Who are the most influential individuals helping young people make career decisions?

with No Comments

For most youth, building up a career is a lifelong process of engaging in the world of work, while skimming through different employment opportunities made available to them. As such, many factors can help influence a young person’s decision making when it comes to undertaking such milestones; including their social backgrounds, their personalities and their academic achievements. However, certain individuals could have more of an impact on the youth than those previously mentioned factors.

According to the YouthSpeak Survey data, 44%  of youth look up to their friends for guidance and advice when it comes to career decisions. Friends are the most influential individuals because they have a peer pressure factor in coercing the youth’s mindsets to go forward with a certain decision. Because friends are personally closer to the youth than their parents or others, they are more likely to choose what their peers recommend to them. Moreover, the fact that some youth might be willing to work at the same jobs as their peers just for the sake of safeguarding a long friendship is a cause for concern. They might not be doing the right decision in following the steps of their classmates.

It is also a major-turning point for parents when after high school their teenagers start thinking about their future jobs. It comes as no surprise then that the parents would try to talk their ‘kids’ into doing something that they want them to do, in an effort not to mess up like they did when they were younger. Some relatives might be encouraging youngsters to find alternatives to university if they are not interested to continue in an academically centered life. Those parents who are more on the domineering side might coerce their youth into going to university because they are the ones who are willing to pay for the courses anyway. This attitude might discourage youngsters because they might not like being forced into doing something they do not want to do. That is why, according to the survey data, the second position falls onto parents, with 27% of influence, and the first is reserved to friends.

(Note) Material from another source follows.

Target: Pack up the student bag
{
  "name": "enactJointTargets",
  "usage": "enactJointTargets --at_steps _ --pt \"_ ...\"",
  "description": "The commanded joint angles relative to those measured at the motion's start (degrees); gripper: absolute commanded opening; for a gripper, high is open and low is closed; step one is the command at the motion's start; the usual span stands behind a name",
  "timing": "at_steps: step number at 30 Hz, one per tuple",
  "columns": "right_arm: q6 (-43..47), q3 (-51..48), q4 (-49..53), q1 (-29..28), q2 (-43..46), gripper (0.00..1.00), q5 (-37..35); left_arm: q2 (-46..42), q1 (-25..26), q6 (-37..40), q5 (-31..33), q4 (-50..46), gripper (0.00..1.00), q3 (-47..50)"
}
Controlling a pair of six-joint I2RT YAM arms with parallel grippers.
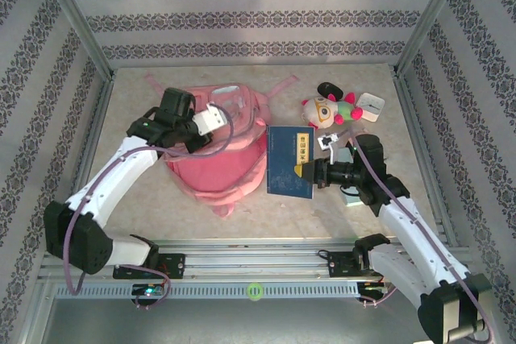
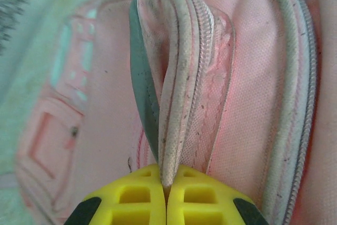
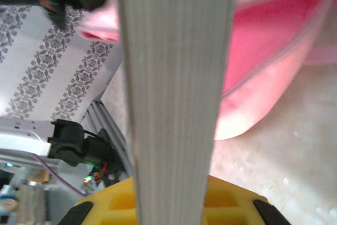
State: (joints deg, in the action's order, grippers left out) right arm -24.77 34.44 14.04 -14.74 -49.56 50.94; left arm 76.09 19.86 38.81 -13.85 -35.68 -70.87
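The student bag (image 1: 211, 168) lies left of centre on the table (image 1: 161, 219), towards the far edge. Soft, light fabric that sags: hold the firmer zipper rim (image 2: 176, 77). Left gripper (image 2: 166, 188) is pinched closed on that rim; right gripper (image 1: 313, 173) clamps a blue book (image 1: 290, 160)
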Motion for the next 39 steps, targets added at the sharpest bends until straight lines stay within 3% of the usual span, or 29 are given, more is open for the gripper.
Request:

When it comes to university, only 11% of youngsters turn to professors and tutors at their high school or college to refine their career choices, and only 4% go to university advisors. It is likely that students are afraid of what these tutors might advise them. More precisely, youngsters feel they are going to be discouraged by educators from following their dreams, due to past failures in examinations, rude behavior in class, or missed lectures and continuous absences. They might also not be getting the support needed to feel confident enough to ask educators about career guidance, as they probably deem it to be a useless and futile action already. Universities and colleges should thus change their ways of imparting knowledge to students, and focus on career building as well. Only lectures are not going to influence youngsters much.

This blog post is hence a call to action to every individual who is close to the youth. It is hugely alarming that the majority of young people prefer going to their friends rather than professionals or even parental guidance to help them in career decisions. If this continues in our society, we might lose our youth to mindless passivity and low consciousness on the level of job achievement. The question that should be asked though is, how can educators and companies work together to help change this trend?